# Exercise aim
Reproduce all of the data, making sure that no line differs from the original.

- - -

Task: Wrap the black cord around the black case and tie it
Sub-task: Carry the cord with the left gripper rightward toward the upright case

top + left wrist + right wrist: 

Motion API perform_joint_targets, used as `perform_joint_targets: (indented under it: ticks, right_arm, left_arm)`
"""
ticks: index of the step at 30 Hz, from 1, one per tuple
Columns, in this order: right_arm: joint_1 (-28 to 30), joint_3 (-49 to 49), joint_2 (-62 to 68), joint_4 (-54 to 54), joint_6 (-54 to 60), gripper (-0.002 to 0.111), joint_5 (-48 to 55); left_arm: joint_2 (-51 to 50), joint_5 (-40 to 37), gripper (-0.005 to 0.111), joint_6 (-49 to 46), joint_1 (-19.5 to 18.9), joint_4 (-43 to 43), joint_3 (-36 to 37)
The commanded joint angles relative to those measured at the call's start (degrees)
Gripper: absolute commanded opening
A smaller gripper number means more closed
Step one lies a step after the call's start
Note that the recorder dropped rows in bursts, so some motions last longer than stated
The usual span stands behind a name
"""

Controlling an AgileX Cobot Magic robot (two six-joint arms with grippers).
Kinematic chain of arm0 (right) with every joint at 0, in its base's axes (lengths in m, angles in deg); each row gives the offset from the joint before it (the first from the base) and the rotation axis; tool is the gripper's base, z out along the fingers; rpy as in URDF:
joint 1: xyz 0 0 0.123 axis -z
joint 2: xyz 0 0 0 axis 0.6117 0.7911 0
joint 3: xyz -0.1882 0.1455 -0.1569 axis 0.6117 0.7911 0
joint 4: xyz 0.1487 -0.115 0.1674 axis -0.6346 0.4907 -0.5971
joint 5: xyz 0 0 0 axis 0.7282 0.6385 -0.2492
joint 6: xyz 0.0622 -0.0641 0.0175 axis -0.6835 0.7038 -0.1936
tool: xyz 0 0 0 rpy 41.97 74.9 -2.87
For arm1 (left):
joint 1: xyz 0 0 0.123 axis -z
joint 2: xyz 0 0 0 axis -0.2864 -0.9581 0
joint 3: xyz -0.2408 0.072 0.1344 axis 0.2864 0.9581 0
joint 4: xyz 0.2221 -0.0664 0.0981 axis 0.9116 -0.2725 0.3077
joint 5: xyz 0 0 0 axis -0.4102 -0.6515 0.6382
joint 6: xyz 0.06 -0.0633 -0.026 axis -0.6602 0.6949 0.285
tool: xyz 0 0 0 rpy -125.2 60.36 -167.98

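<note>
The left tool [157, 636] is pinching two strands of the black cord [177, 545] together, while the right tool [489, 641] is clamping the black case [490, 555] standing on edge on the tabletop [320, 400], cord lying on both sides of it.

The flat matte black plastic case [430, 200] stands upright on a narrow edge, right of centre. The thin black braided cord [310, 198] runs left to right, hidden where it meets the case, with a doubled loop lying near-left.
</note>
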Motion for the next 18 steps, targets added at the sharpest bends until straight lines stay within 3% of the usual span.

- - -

# Written solution
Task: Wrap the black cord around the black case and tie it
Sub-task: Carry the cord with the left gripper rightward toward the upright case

top + left wrist + right wrist: 

Motion API perform_joint_targets, used as `perform_joint_targets: (indented under it: ticks, right_arm, left_arm)`
"""
ticks: index of the step at 30 Hz, from 1, one per tuple
Columns, in this order: right_arm: joint_1 (-28 to 30), joint_3 (-49 to 49), joint_2 (-62 to 68), joint_4 (-54 to 54), joint_6 (-54 to 60), gripper (-0.002 to 0.111), joint_5 (-48 to 55); left_arm: joint_2 (-51 to 50), joint_5 (-40 to 37), gripper (-0.005 to 0.111), joint_6 (-49 to 46), joint_1 (-19.5 to 18.9), joint_4 (-43 to 43), joint_3 (-36 to 37)
The commanded joint angles relative to those measured at the call's start (degrees)
Gripper: absolute commanded opening
A smaller gripper number means more closed
Step one lies a step after the call's start
Note that the recorder dropped rows in bursts, so some motions last longer than stated
The usual span stands behind a name
"""

Controlling an AgileX Cobot Magic robot (two six-joint arms with grippers).
Kinematic chain of arm0 (right) with every joint at 0, in its base's axes (lengths in m, angles in deg); each row gives the offset from the joint before it (the first from the base) and the rotation axis; tool is the gripper's base, z out along the fingers; rpy as in URDF:
joint 1: xyz 0 0 0.123 axis -z
joint 2: xyz 0 0 0 axis 0.6117 0.7911 0
joint 3: xyz -0.1882 0.1455 -0.1569 axis 0.6117 0.7911 0
joint 4: xyz 0.1487 -0.115 0.1674 axis -0.6346 0.4907 -0.5971
joint 5: xyz 0 0 0 axis 0.7282 0.6385 -0.2492
joint 6: xyz 0.0622 -0.0641 0.0175 axis -0.6835 0.7038 -0.1936
tool: xyz 0 0 0 rpy 41.97 74.9 -2.87
For arm1 (left):
joint 1: xyz 0 0 0.123 axis -z
joint 2: xyz 0 0 0 axis -0.2864 -0.9581 0
joint 3: xyz -0.2408 0.072 0.1344 axis 0.2864 0.9581 0
joint 4: xyz 0.2221 -0.0664 0.0981 axis 0.9116 -0.2725 0.3077
joint 5: xyz 0 0 0 axis -0.4102 -0.6515 0.6382
joint 6: xyz 0.06 -0.0633 -0.026 axis -0.6602 0.6949 0.285
tool: xyz 0 0 0 rpy -125.2 60.36 -167.98

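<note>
The left tool [157, 636] is pinching two strands of the black cord [177, 545] together, while the right tool [489, 641] is clamping the black case [490, 555] standing on edge on the tabletop [320, 400], cord lying on both sides of it.

The flat matte black plastic case [430, 200] stands upright on a narrow edge, right of centre. The thin black braided cord [310, 198] runs left to right, hidden where it meets the case, with a doubled loop lying near-left.
</note>
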Motion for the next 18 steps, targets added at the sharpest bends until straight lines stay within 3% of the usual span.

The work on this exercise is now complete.